Rui Verde acrescentou ainda que a China estudou muito bem a história da União Soviética, que havia emprestado dinheiro ao Egito para construir a represa de Aswan, e quando eles obrigaram os egípcios a pagar as dívidas, os egípcios começaram a sentir-se incomodados com os soviéticos e optaram por comprarem armas aos Estados Unidos. “Então, é claro que a China agora não vai cometer o mesmo erro de Brezhnev em África”, disse.

Liberalização do mercado de diamantes

Angola é também um dos maiores países exportadores de diamantes do mundo. Durante a palestra, um participante questionou os oradores sobre a abertura da Bolsa de Diamantes de Macau em 2018, a segunda bolsa da China.

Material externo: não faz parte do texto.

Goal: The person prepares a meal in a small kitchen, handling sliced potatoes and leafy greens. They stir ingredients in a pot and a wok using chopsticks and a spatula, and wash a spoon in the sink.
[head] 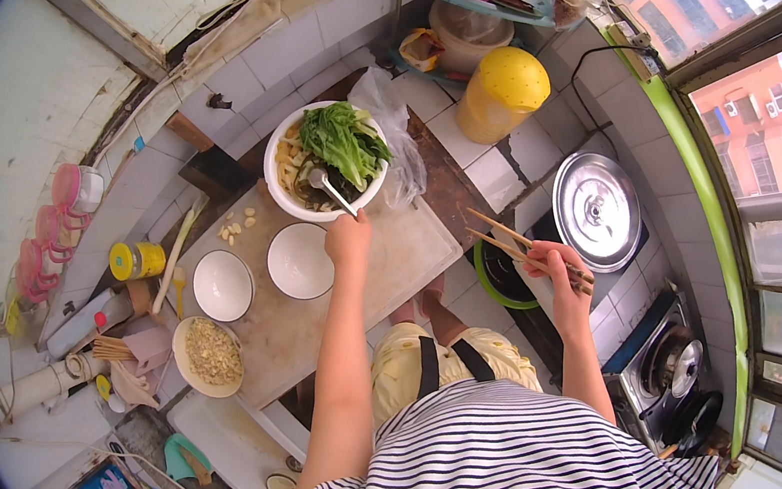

A Bolsa de Diamantes de Macau beneficiará Macau? Rui Verde respondeu que a situação atual em Angola mudou muito, sendo que em 2017-2018 o mercado era ainda monopólio de alguns dos generais, embora agora estejam a tentar abrir e liberalizar um pouco o mercado. O especialista, aliás, confessou mesmo que “Macau tem grandes possibilidades de substituir o Dubai como um centro de diamantes”, devido, sobretudo, ao facto deste Emirado ter entrado “em muitas atividades ilegais, queimando o seu prestígio”.

Rui Verde considerou ainda que Angola procura ser também uma potência regional, substituindo a África do Sul. Nas relações internacionais, Angola procura um meio-termo, nem muito pró-americano, nem muito tendencioso para a China, e esta posição pode dar-lhe mais poder de negociação.

“Desde Lourenço, ou seja, desde 2017, eles estão a abrir-se também para os Estados Unidos, salientando que são “de todos, não estão a tomar partido”, disse Rui Verde, referindo depois que “Angola está a tentar manter ao mesmo tempo as relações com a China e em menor grau com a Rússia”.

Aliás, sobre a visita do ministro das Relações Exteriores da Rússia, Sergei Lavrov, a Angola, no início deste ano, Rui Verde considerou que a influência da Rússia em “Angola não é tão forte como costumava ser”, até porque quando João Lourenço e Isabel dos Santos, filha do ex-presidente José Eduardo dos Santos, entraram em conflito, Putin não tomou partidos, “ficou no meio”.